Even though military chaplains are already allowed to opt out of marrying same-sex couples, the U.S. Senate voted Wednesday to ensure that the Defense Department never changes the rules and suddenly bars chaplains from discriminating against gay couples.
The Senate used a voice vote without any debate, according to the Army Times, to pass the Republican-authored measure as part of the annual Defense spending bill. It guarantees that any chaplain ""who as a matter of conscience or moral principle does not wish to perform a marriage, may not be required to do so."
In the Defense Department's guidance issued in September, the religious exemption clause was already part the policy: "A chaplain is not required to participate in or officiate a private ceremony if doing so would be in variance with the tenets of his or her religion or personal beliefs."

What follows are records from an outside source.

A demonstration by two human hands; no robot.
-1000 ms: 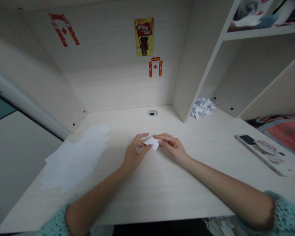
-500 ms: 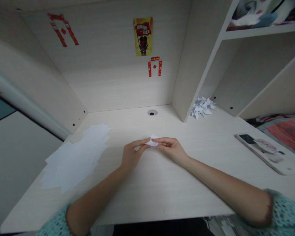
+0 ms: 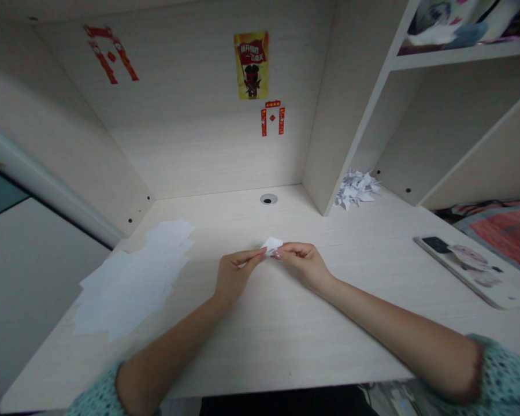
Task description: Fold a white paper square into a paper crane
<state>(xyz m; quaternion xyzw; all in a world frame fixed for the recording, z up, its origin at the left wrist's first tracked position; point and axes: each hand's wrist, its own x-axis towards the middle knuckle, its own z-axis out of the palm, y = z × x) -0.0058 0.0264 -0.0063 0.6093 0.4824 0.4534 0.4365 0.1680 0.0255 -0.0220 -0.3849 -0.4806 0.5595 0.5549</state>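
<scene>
A small folded piece of white paper [image 3: 272,243] is held just above the middle of the desk [image 3: 260,335]. My left hand [image 3: 235,270] pinches its left side between thumb and fingertips. From the right, my right hand [image 3: 302,259] grips the lower right part with thumb and index finger, the other fingers curled in. The fingertips cover the lower edge, so the folds there cannot be made out. Left of my left hand lies a spread stack of flat white paper sheets [image 3: 134,277].
Behind the upright divider [image 3: 351,110] sits a heap of folded white paper pieces [image 3: 356,188]. A phone [image 3: 468,268] lies at the right, near a red cloth [image 3: 507,231]. The back panel has a cable hole [image 3: 268,199] before it and red stickers [image 3: 273,118] on it.
My fingertips have come closer together on the paper. Its shape has altered: more of it now stands up above the fingers. The sheets, heap and phone stay put.
</scene>
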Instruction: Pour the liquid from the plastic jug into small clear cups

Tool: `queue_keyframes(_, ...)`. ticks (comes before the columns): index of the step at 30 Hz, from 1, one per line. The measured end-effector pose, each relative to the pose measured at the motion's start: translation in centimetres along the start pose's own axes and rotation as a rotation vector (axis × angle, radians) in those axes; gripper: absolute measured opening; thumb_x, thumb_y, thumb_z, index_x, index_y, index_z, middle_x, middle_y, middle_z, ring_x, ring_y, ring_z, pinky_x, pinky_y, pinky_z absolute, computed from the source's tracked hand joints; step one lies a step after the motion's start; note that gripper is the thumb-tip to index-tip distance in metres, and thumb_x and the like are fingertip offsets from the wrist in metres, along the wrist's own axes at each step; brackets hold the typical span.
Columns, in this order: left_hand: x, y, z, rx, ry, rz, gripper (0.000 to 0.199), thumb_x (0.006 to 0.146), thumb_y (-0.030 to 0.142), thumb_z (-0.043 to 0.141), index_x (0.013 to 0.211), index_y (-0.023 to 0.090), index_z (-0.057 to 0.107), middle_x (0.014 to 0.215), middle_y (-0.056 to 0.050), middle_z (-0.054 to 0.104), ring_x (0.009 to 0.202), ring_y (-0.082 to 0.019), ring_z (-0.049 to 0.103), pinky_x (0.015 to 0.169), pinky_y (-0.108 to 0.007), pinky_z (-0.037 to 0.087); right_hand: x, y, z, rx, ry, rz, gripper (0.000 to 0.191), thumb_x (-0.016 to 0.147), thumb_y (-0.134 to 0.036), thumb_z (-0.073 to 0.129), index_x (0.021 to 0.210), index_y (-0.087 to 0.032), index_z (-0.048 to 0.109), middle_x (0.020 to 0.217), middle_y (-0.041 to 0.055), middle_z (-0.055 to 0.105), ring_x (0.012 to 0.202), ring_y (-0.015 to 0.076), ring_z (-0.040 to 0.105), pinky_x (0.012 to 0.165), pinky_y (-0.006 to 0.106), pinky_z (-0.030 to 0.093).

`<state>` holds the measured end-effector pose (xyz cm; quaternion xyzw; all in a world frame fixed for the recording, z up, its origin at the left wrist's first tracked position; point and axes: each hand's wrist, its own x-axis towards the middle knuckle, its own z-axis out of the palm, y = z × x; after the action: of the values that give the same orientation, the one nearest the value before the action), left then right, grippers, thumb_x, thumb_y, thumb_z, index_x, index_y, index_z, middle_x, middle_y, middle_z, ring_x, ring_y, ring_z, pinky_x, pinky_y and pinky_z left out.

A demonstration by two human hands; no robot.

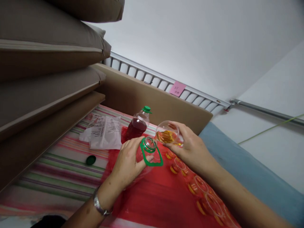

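Observation:
My left hand (129,158) is closed around the neck of a clear plastic bottle (150,144) with a green carrying ring (155,164); its mouth is uncapped. In my right hand (190,142) a clear plastic cup (167,132) of amber liquid tilts toward that mouth, its rim right beside the opening. A thin stream seems to run between them. Behind them stands a second bottle (137,125) of dark red liquid, closed with a green cap. To the left a loose dark green cap (90,160) lies on the striped cloth (68,167).
Several clear cups with amber liquid (200,183) line the right side of the red plastic sheet (163,193). A printed white plastic bag (104,131) lies at the left. Stacked brown cushions (52,57) overhang that side; a brown board (152,95) and white radiator (135,71) stand behind.

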<state>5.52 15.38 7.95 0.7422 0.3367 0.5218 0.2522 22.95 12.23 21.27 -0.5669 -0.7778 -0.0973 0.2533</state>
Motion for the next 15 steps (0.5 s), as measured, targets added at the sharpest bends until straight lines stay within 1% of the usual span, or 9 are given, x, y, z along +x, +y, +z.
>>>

But even before the policy was finalized, Republicans in the House were so angered by the idea that they attached their own amendment in June to the Defense spending bill that bans same-sex marriages on military bases, even in states where it's legal.
Religious exemptions have been included in several marriage equality
bills, including the landmark legislation that passed in New York, and
some civil rights groups argue they merely spell out what the First
Amendment already allows.
Gay rights activists actually welcomed the Senate action because lawmakers will now have to reconcile the two competing policies. So the Senate's language sets up a fight over which version -- the status quo or the rollback -- makes its way to President Obama for a signature.
"We had been preparing to fight off an attempt to adopt the House language and are pleased that this bullet was dodged," said Fred Sainz, spokesman for the Human Rights Campaign, which was among the groups relieved by the amendment's addition to the mix.
Still, House Armed Services Committee chair Buck McKeon has said he'd rather not pass a bill this year if it means dropping the House's chaplain amendment.